■ WORK INSTRUCTION: Pictures aside, repeat the whole listing word for word.

■ INFORMATION PROVIDED:
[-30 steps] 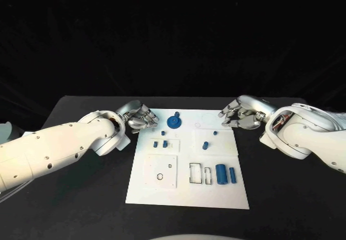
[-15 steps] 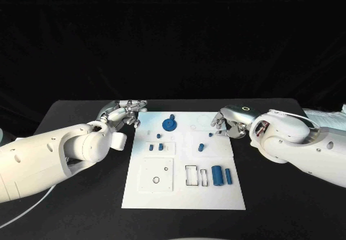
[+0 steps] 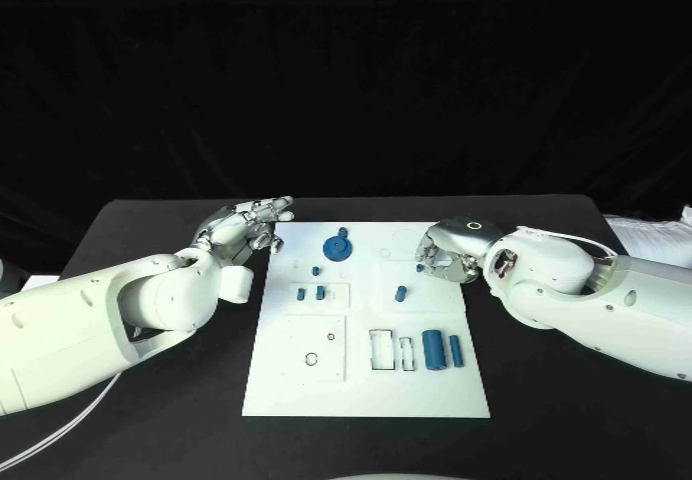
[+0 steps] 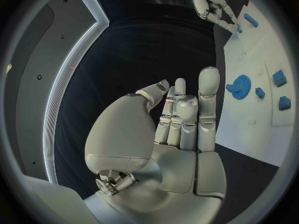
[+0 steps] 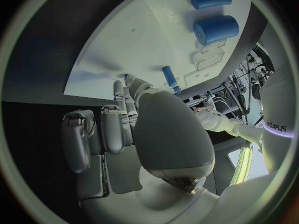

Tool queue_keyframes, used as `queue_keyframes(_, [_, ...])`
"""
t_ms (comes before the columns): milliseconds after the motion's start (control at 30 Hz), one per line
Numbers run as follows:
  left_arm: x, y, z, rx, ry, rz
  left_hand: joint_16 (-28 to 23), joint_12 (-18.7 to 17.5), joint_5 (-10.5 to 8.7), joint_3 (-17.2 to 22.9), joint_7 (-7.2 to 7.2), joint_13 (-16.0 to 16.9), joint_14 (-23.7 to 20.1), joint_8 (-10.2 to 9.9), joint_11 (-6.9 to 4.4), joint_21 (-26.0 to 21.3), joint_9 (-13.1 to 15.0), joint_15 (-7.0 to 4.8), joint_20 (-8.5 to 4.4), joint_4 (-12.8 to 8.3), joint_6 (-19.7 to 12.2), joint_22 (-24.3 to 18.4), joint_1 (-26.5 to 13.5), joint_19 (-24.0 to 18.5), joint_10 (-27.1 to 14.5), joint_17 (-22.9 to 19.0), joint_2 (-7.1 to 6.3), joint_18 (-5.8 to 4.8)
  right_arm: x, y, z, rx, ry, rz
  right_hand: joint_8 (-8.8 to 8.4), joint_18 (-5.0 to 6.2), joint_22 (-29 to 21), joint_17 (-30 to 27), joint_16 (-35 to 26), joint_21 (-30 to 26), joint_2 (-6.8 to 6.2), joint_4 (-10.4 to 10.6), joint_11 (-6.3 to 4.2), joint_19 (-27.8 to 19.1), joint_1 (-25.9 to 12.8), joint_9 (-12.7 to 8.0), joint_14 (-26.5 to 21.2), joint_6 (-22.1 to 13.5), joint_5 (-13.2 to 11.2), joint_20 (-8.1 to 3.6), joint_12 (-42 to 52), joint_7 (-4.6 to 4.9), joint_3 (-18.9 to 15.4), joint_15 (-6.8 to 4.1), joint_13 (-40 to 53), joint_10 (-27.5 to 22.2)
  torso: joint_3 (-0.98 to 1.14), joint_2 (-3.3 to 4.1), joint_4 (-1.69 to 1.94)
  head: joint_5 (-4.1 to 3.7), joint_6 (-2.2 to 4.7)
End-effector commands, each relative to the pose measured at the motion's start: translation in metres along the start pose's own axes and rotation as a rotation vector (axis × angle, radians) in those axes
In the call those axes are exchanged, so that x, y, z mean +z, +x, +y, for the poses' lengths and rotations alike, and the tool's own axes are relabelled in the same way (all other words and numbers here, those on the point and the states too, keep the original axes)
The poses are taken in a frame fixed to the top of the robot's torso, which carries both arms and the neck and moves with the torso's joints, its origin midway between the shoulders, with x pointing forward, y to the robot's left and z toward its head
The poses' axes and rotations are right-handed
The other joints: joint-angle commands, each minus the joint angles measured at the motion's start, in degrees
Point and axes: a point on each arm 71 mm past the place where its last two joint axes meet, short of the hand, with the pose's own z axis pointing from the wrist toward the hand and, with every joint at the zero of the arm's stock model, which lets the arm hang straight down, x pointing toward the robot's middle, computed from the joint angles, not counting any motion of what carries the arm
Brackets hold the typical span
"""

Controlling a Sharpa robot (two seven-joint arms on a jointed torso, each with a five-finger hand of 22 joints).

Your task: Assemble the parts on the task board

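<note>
The white task board (image 3: 368, 385) lies in the middle of the table. A blue gear (image 3: 338, 246) sits at its far end, also seen as the gear (image 4: 241, 87). My left hand (image 3: 245, 222) hovers just off the board's far left corner, fingers straight and apart, holding nothing; the same hand (image 4: 177, 119). My right hand (image 3: 444, 250) is over the board's far right part, fingers curled. A small blue piece (image 5: 126, 77) shows between its thumb tip and a fingertip. I cannot tell whether they pinch it. My right hand (image 5: 137, 129) shows the same curl.
Two small blue blocks (image 3: 312, 294) and a blue peg (image 3: 401, 294) sit mid-board. Two blue cylinders (image 3: 443, 350) lie near the right edge beside rectangular slots (image 3: 384, 349). A square plate with holes (image 3: 315, 350) lies on the board's left near part. Black table surrounds the board.
My right hand has moved left and down over the small blue piece. My left hand's fingers have straightened and drawn off the board's corner. The camera view has also shifted.
</note>
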Motion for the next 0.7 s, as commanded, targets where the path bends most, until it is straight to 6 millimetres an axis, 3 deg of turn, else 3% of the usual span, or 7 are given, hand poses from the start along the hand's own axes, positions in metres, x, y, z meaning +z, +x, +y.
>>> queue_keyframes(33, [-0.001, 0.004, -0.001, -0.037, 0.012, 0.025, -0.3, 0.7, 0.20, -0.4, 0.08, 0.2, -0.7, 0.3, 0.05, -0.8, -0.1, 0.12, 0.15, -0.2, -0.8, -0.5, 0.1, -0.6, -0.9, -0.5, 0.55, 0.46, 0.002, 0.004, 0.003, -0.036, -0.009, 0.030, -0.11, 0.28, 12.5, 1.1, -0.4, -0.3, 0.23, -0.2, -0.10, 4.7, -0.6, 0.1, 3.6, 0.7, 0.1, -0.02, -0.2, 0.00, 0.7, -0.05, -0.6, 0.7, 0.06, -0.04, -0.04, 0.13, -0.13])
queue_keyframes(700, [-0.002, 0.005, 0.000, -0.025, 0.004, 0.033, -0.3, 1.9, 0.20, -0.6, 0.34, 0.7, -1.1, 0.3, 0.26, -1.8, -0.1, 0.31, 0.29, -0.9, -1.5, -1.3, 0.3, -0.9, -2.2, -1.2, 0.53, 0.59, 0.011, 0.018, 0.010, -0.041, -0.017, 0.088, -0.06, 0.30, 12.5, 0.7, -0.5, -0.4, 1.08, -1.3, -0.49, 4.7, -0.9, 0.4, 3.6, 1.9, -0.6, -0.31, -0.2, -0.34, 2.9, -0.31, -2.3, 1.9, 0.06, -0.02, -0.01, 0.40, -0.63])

■ EXERCISE RESPONSE:
[-30 steps] 
[-15 steps] 
[+0 steps] 
[+0 steps] 
[+0 steps] 

Tool queue_keyframes, used as `queue_keyframes(_, [_, ...])`
"""
t_ms (comes before the columns): milliseconds after the motion's start (control at 30 Hz), one per line
Numbers run as follows:
  left_arm: x, y, z, rx, ry, rz
  left_hand: joint_16 (-28 to 23), joint_12 (-18.7 to 17.5), joint_5 (-10.5 to 8.7), joint_3 (-17.2 to 22.9), joint_7 (-7.2 to 7.2), joint_13 (-16.0 to 16.9), joint_14 (-23.7 to 20.1), joint_8 (-10.2 to 9.9), joint_11 (-6.9 to 4.4), joint_21 (-26.0 to 21.3), joint_9 (-13.1 to 15.0), joint_15 (-7.0 to 4.8), joint_20 (-8.5 to 4.4), joint_4 (-12.8 to 8.3), joint_6 (-19.7 to 12.2), joint_22 (-24.3 to 18.4), joint_1 (-26.5 to 13.5), joint_19 (-24.0 to 18.5), joint_10 (-27.1 to 14.5), joint_17 (-22.9 to 19.0), joint_2 (-7.1 to 6.3), joint_18 (-5.8 to 4.8)
  right_arm: x, y, z, rx, ry, rz
  right_hand: joint_8 (-8.8 to 8.4), joint_18 (-5.0 to 6.2), joint_22 (-29 to 21), joint_17 (-30 to 27), joint_16 (-35 to 26), joint_21 (-30 to 26), joint_2 (-6.8 to 6.2), joint_4 (-10.4 to 10.6), joint_11 (-6.3 to 4.2), joint_19 (-27.8 to 19.1), joint_1 (-25.9 to 12.8), joint_9 (-12.7 to 8.0), joint_14 (-26.5 to 21.2), joint_6 (-22.1 to 13.5), joint_5 (-13.2 to 11.2), joint_20 (-8.1 to 3.6), joint_12 (-42 to 52), joint_7 (-4.6 to 4.9), joint_3 (-18.9 to 15.4), joint_15 (-6.8 to 4.1), joint_13 (-40 to 53), joint_10 (-27.5 to 22.2)
  torso: joint_3 (-0.98 to 1.14), joint_2 (-3.3 to 4.1), joint_4 (-1.69 to 1.94)
  head: joint_5 (-4.1 to 3.7), joint_6 (-2.2 to 4.7)
End-effector commands, each relative to the pose measured at the motion's start: translation in metres along the start pose's own axes and rotation as a rotation vector (axis × angle, radians) in those axes
In the call those axes are exchanged, so that x, y, z mean +z, +x, +y, for the poses' lengths and rotations alike, and the tool's own axes are relabelled in the same way (all other words and numbers here, those on the point and the states too, keep the original axes)
The poses are taken in a frame fixed to the top of the robot's torso, which carries both arms and the neck and moves with the torso's joints, its origin midway between the shoulders, with x pointing forward, y to the robot's left and z toward its head
The poses' axes and rotations are right-handed
The other joints: joint-angle commands, each minus the joint angles measured at the motion's start, in degrees
Point and axes: a point on each arm 71 mm past the place where its last two joint axes meet, short of the hand, with the pose's own z axis pointing from the wrist toward the hand and, with every joint at the zero of the arm's stock model, which lets the arm hang straight down, x pointing toward the robot's middle, computed from the joint angles, not counting any motion of what carries the arm
Brackets hold the typical span
"""

Controlling a Sharpa robot (two seven-joint arms on a jointed torso, each with a five-finger hand of 22 joints).

Your task: Assemble the parts on the task board

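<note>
The white task board (image 3: 368, 385) lies in the middle of the table. A blue gear (image 3: 338, 246) sits at its far end, also seen as the gear (image 4: 241, 87). My left hand (image 3: 245, 222) hovers just off the board's far left corner, fingers straight and apart, holding nothing; the same hand (image 4: 177, 119). My right hand (image 3: 444, 250) is over the board's far right part, fingers curled. A small blue piece (image 5: 126, 77) shows between its thumb tip and a fingertip. I cannot tell whether they pinch it. My right hand (image 5: 137, 129) shows the same curl.
Two small blue blocks (image 3: 312, 294) and a blue peg (image 3: 401, 294) sit mid-board. Two blue cylinders (image 3: 443, 350) lie near the right edge beside rectangular slots (image 3: 384, 349). A square plate with holes (image 3: 315, 350) lies on the board's left near part. Black table surrounds the board.
My right hand has moved left and down over the small blue piece. My left hand's fingers have straightened and drawn off the board's corner. The camera view has also shifted.
</note>
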Motion for the next 0.7 s, as commanded, targets where the path bends most, until it is straight to 6 millimetres an axis, 3 deg of turn, else 3% of the usual span, or 7 are given, hand poses from the start along the hand's own axes, positions in metres, x, y, z meaning +z, +x, +y.
>>> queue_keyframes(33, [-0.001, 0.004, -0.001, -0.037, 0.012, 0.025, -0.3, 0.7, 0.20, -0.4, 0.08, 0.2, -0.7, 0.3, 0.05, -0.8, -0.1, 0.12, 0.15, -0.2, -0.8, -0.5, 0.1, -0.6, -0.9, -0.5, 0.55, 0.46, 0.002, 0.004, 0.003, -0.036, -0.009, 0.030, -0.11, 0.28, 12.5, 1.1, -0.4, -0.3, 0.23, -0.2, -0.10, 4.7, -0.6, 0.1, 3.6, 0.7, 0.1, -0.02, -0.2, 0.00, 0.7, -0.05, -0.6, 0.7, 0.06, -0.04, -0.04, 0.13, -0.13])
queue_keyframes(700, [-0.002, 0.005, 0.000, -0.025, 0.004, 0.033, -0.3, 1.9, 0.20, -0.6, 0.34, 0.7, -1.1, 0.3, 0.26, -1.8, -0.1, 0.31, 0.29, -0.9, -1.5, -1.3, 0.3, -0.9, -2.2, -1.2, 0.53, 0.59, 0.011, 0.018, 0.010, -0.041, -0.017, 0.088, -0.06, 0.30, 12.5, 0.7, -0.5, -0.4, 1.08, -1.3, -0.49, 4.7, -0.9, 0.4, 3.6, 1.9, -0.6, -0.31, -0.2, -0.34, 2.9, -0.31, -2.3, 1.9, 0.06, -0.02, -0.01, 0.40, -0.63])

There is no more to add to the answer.